# Activity
What is needed here is an exact repetition of the records below, beginning at the line that has "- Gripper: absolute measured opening" and stopping after the line that has "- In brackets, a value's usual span".

# Entries supplied
BEGIN

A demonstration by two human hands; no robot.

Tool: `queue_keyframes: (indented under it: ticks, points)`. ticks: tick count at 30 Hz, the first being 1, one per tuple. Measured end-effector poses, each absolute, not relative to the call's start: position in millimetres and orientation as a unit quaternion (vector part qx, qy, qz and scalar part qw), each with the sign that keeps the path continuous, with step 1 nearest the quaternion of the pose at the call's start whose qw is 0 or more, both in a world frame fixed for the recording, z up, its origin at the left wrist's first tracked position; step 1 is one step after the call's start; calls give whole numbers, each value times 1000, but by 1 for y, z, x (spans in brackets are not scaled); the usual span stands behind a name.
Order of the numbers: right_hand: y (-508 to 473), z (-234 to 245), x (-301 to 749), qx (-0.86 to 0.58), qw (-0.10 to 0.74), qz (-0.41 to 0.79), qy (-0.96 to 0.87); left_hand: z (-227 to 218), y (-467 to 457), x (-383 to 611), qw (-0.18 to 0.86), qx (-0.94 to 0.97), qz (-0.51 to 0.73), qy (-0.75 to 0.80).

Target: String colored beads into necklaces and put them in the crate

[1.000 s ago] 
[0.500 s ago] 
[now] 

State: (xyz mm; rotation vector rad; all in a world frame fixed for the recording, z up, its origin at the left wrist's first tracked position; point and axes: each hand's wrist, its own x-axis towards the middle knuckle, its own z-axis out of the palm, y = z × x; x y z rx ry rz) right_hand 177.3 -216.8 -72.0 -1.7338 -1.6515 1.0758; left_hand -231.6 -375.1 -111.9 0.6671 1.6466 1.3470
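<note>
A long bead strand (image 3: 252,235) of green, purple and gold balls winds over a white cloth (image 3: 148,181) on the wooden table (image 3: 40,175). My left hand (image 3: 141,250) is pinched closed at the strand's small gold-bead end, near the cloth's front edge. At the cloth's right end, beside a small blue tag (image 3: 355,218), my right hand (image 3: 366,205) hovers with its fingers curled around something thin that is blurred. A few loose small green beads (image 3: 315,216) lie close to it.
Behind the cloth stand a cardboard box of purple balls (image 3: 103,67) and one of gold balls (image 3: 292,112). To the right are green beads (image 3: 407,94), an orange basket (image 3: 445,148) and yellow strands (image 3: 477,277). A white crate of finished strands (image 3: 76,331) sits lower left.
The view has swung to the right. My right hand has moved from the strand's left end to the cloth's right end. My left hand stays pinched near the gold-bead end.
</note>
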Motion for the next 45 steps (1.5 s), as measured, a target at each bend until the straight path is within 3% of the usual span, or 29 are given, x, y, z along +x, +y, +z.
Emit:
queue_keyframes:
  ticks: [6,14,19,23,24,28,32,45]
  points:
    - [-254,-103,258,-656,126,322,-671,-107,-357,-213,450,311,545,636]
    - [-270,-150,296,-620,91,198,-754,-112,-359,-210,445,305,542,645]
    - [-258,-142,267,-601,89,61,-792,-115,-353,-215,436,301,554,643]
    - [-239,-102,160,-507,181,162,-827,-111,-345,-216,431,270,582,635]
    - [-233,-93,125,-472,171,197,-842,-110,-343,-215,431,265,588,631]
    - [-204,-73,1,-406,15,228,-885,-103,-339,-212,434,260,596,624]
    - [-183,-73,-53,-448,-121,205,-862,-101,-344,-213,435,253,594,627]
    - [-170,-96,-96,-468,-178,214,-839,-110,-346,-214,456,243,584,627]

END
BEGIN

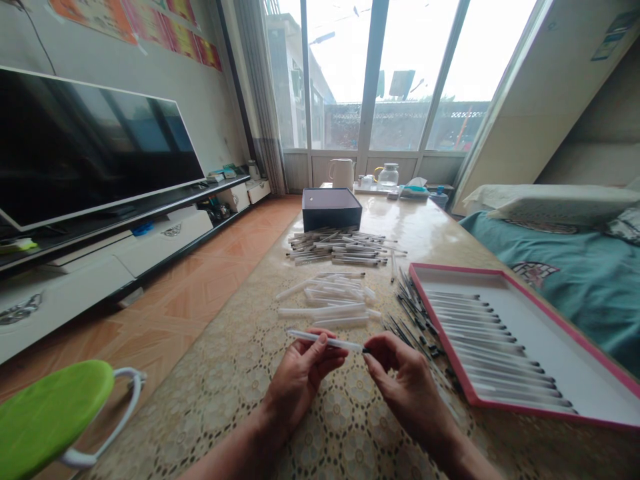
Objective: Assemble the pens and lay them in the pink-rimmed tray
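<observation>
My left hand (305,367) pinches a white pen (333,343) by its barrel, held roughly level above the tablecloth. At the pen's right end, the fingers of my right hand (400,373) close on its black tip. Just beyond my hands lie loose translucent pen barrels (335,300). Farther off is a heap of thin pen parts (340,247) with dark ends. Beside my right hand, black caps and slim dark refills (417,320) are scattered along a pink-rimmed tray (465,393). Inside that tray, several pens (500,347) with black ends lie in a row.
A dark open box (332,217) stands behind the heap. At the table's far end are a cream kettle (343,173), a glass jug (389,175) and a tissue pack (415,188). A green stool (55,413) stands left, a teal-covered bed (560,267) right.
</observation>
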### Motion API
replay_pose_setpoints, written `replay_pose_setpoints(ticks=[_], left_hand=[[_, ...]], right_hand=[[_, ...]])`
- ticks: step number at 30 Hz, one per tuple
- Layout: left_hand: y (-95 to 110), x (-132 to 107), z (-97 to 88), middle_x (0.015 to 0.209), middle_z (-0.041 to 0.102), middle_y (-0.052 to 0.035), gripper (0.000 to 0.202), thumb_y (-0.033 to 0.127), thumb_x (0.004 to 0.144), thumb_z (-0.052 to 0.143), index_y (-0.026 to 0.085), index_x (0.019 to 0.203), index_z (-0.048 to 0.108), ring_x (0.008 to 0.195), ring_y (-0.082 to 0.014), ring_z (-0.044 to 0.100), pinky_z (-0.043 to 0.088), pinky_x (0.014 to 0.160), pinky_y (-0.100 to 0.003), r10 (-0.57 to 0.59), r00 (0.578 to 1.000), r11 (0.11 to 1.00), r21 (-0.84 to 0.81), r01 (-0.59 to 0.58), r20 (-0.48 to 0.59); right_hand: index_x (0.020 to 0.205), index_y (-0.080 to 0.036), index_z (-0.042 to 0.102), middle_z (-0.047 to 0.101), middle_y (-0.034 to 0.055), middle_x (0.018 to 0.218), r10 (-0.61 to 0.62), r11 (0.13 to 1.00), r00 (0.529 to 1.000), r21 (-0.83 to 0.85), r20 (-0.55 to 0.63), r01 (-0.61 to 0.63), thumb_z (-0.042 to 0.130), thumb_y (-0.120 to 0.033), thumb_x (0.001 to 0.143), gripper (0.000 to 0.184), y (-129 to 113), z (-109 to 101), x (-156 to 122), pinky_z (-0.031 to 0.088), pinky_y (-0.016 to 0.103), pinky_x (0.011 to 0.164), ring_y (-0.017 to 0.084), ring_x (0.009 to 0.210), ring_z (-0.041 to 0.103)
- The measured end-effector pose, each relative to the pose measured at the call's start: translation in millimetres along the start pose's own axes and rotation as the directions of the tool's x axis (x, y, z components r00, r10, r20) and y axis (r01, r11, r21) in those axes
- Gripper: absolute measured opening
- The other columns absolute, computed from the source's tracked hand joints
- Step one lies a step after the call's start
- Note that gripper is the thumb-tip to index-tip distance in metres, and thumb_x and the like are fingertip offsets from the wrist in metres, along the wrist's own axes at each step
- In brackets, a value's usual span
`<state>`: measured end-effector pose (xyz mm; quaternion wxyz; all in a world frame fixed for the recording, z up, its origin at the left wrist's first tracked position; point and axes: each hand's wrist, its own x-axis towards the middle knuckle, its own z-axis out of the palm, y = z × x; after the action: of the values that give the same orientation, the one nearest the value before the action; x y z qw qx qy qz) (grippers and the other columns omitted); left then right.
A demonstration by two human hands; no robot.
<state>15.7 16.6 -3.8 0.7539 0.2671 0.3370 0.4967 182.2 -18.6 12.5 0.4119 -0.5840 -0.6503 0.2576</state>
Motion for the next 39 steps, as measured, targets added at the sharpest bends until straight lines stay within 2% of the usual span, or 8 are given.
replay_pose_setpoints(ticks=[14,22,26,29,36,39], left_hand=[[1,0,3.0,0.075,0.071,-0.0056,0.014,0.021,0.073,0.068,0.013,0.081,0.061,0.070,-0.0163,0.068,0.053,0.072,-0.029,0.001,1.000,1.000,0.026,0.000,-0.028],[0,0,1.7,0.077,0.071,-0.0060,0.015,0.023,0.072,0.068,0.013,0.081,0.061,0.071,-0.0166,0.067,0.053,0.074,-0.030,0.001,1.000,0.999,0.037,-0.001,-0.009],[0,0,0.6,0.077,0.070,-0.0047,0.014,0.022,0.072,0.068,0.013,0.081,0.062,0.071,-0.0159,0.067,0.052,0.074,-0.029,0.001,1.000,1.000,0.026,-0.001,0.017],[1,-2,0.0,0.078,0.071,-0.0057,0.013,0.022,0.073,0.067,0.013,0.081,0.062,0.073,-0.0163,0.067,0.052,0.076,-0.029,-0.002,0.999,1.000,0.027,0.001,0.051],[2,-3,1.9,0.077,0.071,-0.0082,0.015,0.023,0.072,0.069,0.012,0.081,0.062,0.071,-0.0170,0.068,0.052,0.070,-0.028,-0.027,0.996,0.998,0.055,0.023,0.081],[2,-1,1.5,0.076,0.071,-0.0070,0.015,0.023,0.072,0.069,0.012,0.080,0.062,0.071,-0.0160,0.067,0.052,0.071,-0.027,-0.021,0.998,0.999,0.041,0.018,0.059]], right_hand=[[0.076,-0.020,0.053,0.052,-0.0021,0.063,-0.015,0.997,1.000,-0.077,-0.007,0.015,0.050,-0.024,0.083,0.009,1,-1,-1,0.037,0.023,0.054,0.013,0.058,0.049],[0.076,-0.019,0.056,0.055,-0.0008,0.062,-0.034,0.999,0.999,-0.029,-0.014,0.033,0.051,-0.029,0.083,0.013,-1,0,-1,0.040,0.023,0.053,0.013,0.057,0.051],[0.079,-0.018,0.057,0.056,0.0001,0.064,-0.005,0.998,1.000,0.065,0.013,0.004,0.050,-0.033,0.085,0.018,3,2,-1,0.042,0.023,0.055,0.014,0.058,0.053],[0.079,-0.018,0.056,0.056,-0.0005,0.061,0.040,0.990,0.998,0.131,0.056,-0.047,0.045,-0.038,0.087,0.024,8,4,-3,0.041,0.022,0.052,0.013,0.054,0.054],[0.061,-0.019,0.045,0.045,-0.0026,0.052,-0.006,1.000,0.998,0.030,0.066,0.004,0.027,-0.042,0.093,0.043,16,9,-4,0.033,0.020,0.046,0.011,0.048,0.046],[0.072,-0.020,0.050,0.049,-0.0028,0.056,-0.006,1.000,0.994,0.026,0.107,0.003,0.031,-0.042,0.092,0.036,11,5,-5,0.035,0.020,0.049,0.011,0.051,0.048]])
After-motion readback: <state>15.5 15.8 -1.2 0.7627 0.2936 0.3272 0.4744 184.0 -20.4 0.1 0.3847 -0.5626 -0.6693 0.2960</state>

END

# Finished task
- Gripper: absolute measured opening
- The other columns absolute, computed from the source's tracked hand joints
- Step one lies a step after the call's start
- Note that gripper is the thumb-tip to index-tip distance in metres, and thumb_x and the like are fingertip offsets from the wrist in metres, along the wrist's own axes at each step
- In brackets, a value's usual span

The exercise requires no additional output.